#### WHAT NEEDS TO BE DONE:
Copy out exactly the lines below that run from the one holding "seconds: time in" to the one holding "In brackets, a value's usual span", keeping both of those lines and no others.

#### INPUT DATA:
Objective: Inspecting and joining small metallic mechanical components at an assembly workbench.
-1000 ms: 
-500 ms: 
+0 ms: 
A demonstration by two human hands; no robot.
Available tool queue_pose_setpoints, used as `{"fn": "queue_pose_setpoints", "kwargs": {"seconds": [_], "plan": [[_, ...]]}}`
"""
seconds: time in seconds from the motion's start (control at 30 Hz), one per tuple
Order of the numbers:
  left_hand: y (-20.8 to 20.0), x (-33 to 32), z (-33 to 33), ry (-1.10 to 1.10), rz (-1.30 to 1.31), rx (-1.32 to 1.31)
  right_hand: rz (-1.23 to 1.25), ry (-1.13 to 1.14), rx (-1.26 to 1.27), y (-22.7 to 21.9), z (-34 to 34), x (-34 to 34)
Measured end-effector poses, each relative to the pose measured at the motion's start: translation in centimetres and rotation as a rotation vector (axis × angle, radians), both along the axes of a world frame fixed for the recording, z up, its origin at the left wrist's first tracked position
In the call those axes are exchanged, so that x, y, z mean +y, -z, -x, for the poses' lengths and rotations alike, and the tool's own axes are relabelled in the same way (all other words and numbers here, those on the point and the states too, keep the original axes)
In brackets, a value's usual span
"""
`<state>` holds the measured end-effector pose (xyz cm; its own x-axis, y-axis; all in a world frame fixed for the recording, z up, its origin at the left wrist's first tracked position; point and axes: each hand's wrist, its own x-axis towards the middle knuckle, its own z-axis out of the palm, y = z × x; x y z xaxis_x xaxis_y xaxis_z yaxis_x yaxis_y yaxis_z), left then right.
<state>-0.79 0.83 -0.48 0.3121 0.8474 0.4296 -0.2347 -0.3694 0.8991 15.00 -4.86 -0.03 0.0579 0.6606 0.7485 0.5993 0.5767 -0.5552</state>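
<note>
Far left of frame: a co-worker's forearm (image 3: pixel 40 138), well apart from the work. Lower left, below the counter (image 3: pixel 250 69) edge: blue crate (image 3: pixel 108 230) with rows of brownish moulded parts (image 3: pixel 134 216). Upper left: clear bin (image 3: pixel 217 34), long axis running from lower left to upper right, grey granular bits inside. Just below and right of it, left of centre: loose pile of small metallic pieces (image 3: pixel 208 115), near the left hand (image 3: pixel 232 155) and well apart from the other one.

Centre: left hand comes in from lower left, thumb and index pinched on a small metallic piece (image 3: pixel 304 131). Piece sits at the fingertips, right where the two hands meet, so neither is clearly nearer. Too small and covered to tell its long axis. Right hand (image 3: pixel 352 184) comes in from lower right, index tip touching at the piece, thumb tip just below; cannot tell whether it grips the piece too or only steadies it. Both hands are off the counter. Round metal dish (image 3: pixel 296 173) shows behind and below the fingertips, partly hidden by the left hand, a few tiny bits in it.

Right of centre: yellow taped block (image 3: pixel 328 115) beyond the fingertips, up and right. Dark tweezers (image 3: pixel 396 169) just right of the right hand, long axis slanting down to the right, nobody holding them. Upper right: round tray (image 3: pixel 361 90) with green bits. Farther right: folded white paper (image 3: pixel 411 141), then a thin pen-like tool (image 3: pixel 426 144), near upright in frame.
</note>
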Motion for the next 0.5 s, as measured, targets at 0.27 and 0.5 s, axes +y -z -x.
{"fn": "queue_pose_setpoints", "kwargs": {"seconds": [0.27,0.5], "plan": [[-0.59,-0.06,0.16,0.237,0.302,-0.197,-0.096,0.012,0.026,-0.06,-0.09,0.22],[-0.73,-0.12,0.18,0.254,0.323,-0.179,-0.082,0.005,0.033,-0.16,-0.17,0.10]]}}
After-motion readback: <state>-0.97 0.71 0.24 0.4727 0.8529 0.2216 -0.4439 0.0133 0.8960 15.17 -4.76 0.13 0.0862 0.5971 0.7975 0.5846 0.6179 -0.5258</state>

#### RESULT OF THE TASK:
seconds: time in seconds from the motion's start (control at 30 Hz), one per tuple
Order of the numbers:
  left_hand: y (-20.8 to 20.0), x (-33 to 32), z (-33 to 33), ry (-1.10 to 1.10), rz (-1.30 to 1.31), rx (-1.32 to 1.31)
  right_hand: rz (-1.23 to 1.25), ry (-1.13 to 1.14), rx (-1.26 to 1.27), y (-22.7 to 21.9), z (-34 to 34), x (-34 to 34)
Measured end-effector poses, each relative to the pose measured at the motion's start: translation in centimetres and rotation as a rotation vector (axis × angle, radians), both along the axes of a world frame fixed for the recording, z up, its origin at the left wrist's first tracked position
In the call those axes are exchanged, so that x, y, z mean +y, -z, -x, for the poses' lengths and rotations alike, and the tool's own axes are relabelled in the same way (all other words and numbers here, those on the point and the states too, keep the original axes)
In brackets, a value's usual span

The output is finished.